À l’instar de son camarade Danny Bellemare, Simon Dionne a déjà gravi des montagnes. Celui-ci souligne qu’il apprécie grandement les magnifiques paysages que l’on peut voir qu’au sommet des montagnes. Bien qu’il soit situé dans un pays tropical, le sommet du Cotopaxi est si élevé qu’on y retrouve un glacier. La préparation des participants tiendra en compte cette réalité.

Même s’ils vivent avec une petite différence, les trois athlètes sélectionnés sont très actifs. Danny Bellemare travaille comme commis dans la cour à bois de la quincaillerie Patrick Morin, Simon Dionne travaille à la succursale du boulevard des Forges de Canadian Tire et William Desaulnier, qui était absent lors de la conférence de presse, est élève à l’Académie les Estacades.

Au cours de la prochaine année, les trois athlètes suivront un programme d’entraînement qui les préparera à la montée du Cotopaxi. Une sortie au mont Washington en hiver est d’ailleurs prévue pour qu’ils puissent se familiariser avec les crampons essentiels sur un glacier. «On va se mettre en forme durant la prochaine année et faire les campagnes de financement», ajoute Danny Bellemare.

Les trois jeunes hommes seront accompagnés dans leur aventure de 15 participants, dont l’ancien ministre et député de Trois-Rivières, Jean-Denis Girard. Si les athlètes n’ont aucuns frais à débourser pour prendre part à ce voyage, les participants doivent payer leur périple. Ceux-ci doivent également amasser 4000 $ chacun au cours de la prochaine année pour la Fondation La Canopée. L’objectif est donc de récolter 50 000 $ qui feront la différence pour des personnes présentant une déficience intellectuelle ou un trouble du spectre de l’autisme de notre région.

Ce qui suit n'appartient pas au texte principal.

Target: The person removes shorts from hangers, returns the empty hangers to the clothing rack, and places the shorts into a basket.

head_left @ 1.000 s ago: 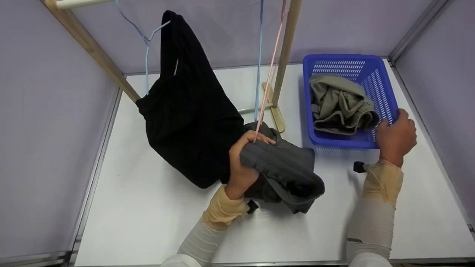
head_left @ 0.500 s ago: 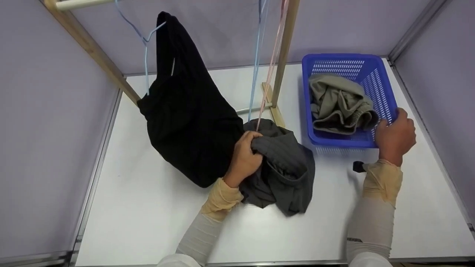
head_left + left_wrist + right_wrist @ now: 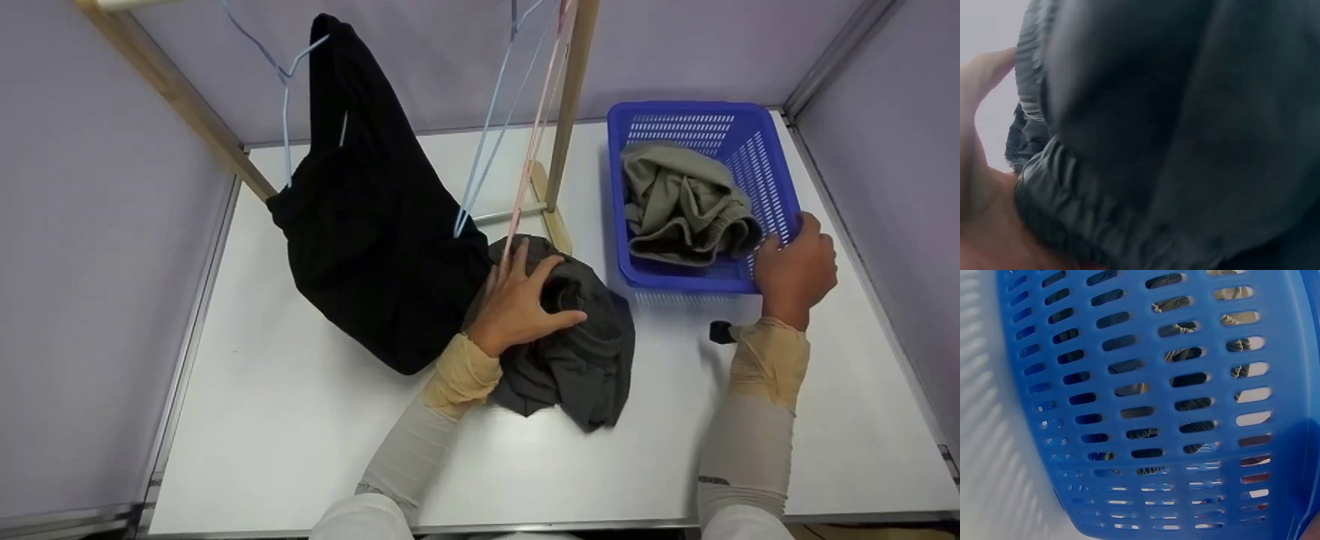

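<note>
A dark grey garment [image 3: 585, 360] lies crumpled on the white table [image 3: 300, 420], in front of the rack. My left hand [image 3: 525, 298] rests on top of it with fingers spread and thumb out. In the left wrist view the grey garment [image 3: 1174, 135] fills the frame beside my palm. My right hand [image 3: 796, 264] grips the near right corner of a blue plastic basket [image 3: 765, 161], whose slotted wall [image 3: 1145, 410] fills the right wrist view. An olive garment [image 3: 679, 202] sits bunched inside the basket.
A black garment [image 3: 375, 225] hangs from a light blue hanger [image 3: 285, 90] on the wooden rack [image 3: 566, 112], its hem touching the table. A bare blue hanger [image 3: 487, 150] and a pink hanger [image 3: 534, 150] dangle by the post. Lilac walls enclose three sides.
My left hand has set the grey garment down and released its grip, now lying flat on it. The bare blue hanger has swung left. My right hand has kept its hold.
</note>
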Motion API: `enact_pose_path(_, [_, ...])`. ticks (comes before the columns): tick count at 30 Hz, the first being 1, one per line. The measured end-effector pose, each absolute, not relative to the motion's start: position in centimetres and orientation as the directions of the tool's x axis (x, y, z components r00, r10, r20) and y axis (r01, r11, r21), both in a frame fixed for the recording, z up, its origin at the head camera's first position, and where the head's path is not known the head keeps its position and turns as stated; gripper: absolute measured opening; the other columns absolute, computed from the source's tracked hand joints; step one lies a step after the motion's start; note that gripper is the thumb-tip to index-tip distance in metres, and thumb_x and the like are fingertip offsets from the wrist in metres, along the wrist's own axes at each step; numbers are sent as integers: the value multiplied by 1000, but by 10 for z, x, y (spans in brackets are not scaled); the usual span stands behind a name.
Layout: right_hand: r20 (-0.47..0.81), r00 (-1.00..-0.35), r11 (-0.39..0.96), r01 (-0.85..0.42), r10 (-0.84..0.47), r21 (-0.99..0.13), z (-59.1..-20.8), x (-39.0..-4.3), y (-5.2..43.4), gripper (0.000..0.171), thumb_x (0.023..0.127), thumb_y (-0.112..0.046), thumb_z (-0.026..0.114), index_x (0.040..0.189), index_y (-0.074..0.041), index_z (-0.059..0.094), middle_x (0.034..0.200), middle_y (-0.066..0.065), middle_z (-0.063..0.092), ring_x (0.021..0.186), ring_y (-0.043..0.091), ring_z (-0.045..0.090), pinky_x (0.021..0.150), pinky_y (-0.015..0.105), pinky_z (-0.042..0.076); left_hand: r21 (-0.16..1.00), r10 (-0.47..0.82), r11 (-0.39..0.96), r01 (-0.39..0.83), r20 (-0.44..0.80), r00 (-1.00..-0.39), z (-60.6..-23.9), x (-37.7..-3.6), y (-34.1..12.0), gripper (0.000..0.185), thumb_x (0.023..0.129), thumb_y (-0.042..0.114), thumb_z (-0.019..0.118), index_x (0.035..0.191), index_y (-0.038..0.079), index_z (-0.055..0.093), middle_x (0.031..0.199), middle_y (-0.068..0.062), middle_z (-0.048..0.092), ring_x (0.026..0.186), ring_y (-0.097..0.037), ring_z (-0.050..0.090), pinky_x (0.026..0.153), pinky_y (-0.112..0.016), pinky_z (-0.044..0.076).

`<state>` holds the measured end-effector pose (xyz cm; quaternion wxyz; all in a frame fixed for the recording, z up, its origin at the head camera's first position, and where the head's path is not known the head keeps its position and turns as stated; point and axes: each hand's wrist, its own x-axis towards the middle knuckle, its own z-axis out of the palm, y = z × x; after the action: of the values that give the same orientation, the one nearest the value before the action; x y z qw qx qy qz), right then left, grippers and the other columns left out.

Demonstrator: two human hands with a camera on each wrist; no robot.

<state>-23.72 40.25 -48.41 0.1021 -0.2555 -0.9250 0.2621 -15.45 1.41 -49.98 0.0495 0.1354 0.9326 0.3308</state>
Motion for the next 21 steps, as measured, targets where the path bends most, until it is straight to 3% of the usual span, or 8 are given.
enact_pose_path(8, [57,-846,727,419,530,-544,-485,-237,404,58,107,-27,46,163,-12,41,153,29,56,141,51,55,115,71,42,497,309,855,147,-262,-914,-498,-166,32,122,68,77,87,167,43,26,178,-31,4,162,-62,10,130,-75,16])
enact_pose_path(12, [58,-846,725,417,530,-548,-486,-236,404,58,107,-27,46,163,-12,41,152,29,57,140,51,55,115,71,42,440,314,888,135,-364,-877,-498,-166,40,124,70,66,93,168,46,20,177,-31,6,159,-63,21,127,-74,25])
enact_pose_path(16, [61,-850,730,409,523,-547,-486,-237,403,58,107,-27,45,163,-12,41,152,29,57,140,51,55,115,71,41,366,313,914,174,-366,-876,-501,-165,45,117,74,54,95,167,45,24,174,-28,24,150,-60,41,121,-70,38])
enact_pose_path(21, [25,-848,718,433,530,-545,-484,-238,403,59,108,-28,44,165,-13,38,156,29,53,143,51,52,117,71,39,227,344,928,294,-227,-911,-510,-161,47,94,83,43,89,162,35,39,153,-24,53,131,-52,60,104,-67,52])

Il est déjà possible d’aider les participants en donnant directement sur le site www.cotopaxi2020.com. La Boucherie J.C. Fortin de Saint-Étienne-des-Grès a décidé de participer à sa façon au financement avec saucisse Cotopaxi. Pour chaque emballage vendu, la boucherie remettra 1 $.

Officiellement en activité, le Cotopaxi n’a pas grondé depuis 1877, au moment de sa dernière éruption. L’arrivée au cratère de ce volcan des Andes situé à 5897 m d’altitude n’est toutefois que la dernière étape d’un voyage de deux semaines. «On a un premier trek de trois jours dans une région montagneuse verdoyante et tropicale. Ensuite, la deuxième partie est dans les plateaux des Andes à haute altitude dans un environnement désertique. Par la suite, on se rend au camp de base du Cotopaxi pour faire l’ascension», explique Luc Belle-Isle, directeur général de la Fondation La Canopée. «On devrait faire l’ascension autour du 16 ou 17 janvier 2020. On va partir très tôt le matin et l’ascension se fait en huit heures.»

Ce voyage permettra aux trois athlètes de dépasser leur limite et de vivre une expérience très enrichissante. «C’est énorme pour eux. Ils ne seraient jamais capables de vivre une expérience comme ça sans la fondation. Ils ont la chance d’aller là avec des gens qui vont les encourager», note M. Belle-Isle. «Mais Simon et Danny ont beaucoup de persévérance.»

En terminant, Cotopaxi 2020 se veut une expédition qui respecte l’environnement. Pour y arriver, la Fondation La Canopée s’engage pour les deux prochaines années à respecter les principes du Pacte pour la transition avec diverses mesures.